I'm not usually one to buy too much into horoscopes, I mainly read them for a bit of fun. But today's one actually seemed to ring true with me at the moment. I've been doing a lot of soul searching lately, and I think that I'm on the right track.
I am trying to keep a clear head, and not get carried away with my usual hating on myself routine. I think that although not many of my friends will admit it to me, that it's really getting old.
I don't want to be one of those people who are constantly negative and all 'poor me'.
I'm better than that, and I want more than to go through life feeling like the world owes me something.
I'm kinda just pottering along at the moment, life isn't all that exciting without all the constant men drama that I seem to create. But... I'm trying to just be okay with that.
I think that I really need to learn how to just.. be.
The trouble is that I really do get bored easily, but I think this time I really need to just push that aside... and not buy back into old habits of unhealthy relationships, just for the sake of a bit of attention.

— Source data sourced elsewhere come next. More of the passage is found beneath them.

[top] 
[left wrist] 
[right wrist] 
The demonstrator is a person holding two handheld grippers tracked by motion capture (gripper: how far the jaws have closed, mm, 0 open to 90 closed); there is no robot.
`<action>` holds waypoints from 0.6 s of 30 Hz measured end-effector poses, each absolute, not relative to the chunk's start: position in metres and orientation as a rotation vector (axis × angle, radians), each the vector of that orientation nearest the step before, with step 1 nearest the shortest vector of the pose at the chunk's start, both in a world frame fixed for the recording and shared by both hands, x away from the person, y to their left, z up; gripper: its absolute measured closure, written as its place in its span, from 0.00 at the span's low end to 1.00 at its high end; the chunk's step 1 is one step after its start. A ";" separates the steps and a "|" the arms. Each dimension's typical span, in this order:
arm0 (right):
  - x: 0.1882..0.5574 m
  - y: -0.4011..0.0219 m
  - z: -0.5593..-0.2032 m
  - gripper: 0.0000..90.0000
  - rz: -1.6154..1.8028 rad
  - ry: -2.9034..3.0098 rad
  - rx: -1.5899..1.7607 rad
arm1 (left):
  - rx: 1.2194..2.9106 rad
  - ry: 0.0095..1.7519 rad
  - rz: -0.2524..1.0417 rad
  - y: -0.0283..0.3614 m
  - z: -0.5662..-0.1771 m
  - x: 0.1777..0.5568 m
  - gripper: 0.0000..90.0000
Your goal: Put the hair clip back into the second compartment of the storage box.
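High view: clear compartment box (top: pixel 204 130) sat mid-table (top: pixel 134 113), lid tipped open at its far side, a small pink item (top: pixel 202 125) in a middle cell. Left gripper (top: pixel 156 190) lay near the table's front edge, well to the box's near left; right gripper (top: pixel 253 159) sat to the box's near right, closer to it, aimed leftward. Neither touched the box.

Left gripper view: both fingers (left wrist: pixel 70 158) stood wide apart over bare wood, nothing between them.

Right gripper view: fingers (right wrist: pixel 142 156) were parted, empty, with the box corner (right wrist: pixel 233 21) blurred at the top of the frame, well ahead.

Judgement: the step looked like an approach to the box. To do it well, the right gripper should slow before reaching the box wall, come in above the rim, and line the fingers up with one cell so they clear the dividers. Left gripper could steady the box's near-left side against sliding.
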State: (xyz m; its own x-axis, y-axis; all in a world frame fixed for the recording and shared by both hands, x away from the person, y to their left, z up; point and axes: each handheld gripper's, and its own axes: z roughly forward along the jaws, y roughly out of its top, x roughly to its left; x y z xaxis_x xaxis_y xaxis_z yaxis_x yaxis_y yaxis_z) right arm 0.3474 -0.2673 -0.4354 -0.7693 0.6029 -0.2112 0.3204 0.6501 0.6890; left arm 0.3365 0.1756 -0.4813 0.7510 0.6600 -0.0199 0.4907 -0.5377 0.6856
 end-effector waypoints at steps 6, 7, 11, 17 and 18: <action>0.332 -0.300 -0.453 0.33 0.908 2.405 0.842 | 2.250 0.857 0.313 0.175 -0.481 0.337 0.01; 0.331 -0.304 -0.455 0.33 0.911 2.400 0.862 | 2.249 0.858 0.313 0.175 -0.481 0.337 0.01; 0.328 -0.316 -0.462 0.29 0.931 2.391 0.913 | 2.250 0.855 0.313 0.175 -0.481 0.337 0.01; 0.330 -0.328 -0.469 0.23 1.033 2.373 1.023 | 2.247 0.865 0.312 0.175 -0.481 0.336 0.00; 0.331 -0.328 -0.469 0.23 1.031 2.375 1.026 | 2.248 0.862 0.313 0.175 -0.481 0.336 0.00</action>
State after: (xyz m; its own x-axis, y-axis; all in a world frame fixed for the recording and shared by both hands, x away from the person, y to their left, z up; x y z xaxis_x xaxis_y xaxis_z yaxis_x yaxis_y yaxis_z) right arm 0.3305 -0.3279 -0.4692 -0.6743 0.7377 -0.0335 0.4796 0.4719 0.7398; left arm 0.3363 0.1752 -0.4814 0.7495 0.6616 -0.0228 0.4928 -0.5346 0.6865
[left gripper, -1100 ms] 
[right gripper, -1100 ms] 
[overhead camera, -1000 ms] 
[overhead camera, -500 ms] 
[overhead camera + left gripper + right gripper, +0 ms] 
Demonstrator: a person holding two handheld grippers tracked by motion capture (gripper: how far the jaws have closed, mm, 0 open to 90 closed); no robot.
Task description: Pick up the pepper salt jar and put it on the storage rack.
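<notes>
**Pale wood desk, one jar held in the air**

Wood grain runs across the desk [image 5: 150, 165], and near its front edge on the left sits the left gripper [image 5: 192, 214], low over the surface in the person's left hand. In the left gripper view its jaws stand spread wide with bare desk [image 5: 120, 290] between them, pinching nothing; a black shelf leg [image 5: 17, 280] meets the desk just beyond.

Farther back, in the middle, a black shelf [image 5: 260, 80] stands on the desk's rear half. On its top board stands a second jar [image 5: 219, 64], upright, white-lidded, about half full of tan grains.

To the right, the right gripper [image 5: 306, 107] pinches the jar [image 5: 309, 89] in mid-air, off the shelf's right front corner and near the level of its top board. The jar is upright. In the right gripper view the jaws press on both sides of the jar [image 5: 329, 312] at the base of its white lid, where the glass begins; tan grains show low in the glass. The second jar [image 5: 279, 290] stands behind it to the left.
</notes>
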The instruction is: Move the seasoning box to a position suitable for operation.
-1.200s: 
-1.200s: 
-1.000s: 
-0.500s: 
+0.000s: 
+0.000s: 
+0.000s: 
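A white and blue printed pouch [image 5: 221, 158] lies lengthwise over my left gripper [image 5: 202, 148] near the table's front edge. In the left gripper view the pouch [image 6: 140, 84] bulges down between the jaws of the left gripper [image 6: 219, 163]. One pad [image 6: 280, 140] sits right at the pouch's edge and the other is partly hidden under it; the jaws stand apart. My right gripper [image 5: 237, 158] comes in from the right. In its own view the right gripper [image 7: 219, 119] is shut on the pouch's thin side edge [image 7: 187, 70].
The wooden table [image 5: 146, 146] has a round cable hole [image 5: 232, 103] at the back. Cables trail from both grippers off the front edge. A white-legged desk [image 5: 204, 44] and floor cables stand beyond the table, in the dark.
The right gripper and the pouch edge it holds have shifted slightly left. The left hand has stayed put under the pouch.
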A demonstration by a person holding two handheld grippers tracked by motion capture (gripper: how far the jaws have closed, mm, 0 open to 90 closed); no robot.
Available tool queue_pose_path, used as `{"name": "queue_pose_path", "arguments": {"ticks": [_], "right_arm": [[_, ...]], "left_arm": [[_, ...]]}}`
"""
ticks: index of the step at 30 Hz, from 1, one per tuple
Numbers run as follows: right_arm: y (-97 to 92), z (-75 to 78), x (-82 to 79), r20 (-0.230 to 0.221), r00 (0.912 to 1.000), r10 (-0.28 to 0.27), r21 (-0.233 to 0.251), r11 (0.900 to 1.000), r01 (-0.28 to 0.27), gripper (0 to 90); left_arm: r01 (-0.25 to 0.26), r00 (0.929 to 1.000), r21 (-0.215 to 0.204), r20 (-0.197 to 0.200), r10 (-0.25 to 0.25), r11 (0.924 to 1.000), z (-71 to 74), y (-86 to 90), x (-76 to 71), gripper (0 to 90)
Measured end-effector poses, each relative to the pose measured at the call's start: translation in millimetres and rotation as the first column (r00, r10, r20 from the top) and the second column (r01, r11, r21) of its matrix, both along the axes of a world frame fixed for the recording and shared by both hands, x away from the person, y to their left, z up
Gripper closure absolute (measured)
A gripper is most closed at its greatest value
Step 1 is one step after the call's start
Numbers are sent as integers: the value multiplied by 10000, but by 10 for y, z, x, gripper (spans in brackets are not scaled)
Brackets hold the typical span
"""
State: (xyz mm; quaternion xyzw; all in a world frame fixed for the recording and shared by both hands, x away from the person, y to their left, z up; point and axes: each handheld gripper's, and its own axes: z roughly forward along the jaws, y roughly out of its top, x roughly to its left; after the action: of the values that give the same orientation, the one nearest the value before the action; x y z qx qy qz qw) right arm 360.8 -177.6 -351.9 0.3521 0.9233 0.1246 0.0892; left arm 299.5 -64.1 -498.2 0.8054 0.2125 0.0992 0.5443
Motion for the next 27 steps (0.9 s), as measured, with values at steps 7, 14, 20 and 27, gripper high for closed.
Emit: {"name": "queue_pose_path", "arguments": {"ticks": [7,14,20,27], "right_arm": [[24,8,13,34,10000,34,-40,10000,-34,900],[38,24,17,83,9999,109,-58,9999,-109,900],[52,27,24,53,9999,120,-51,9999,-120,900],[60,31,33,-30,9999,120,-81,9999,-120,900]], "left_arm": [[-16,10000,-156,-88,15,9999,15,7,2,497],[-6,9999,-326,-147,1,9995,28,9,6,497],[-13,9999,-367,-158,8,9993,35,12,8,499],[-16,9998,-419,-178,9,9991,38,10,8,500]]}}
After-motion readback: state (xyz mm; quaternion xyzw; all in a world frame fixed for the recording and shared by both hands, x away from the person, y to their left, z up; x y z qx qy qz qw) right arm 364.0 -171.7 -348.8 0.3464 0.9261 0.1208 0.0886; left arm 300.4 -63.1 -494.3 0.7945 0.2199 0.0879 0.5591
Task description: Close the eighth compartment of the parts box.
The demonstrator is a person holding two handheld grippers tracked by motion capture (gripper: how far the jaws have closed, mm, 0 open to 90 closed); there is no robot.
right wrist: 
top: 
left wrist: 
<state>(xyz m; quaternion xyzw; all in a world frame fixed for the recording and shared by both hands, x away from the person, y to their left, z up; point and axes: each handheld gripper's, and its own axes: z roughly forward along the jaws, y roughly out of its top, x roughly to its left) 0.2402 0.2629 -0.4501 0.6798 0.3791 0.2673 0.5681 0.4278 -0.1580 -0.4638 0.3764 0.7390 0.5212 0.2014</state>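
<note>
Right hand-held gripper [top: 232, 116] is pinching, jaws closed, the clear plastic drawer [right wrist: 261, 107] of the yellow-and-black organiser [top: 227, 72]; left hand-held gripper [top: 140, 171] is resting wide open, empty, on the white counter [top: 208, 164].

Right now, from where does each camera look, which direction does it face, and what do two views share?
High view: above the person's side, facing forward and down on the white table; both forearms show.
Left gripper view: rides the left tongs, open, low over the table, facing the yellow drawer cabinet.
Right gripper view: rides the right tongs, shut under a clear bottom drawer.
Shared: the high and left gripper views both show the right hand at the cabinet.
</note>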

This weekend, I am going to let loose. Life has been busy the last couple of weeks with lots of stuff to get done so I haven't had much of a chance to go out on the town.
But this weekend - I am going to. And I'm not going to worry about anything, I'm just going to have fun!
I think that I'll get used to this new little path in life eventually, it's just a bit of an adjustment at the moment.
I fall for people too easily, and it's tempting to fall back into that habit again. But I'm determined to remain strong and resist it!
Hm, and for those of you who may be wondering - no, he never called me back.
I threw out his watch on Sunday and it gave me a fuckload of satisfaction doing so.
There's no point wasting my time thinking about people who clearly don't care about me.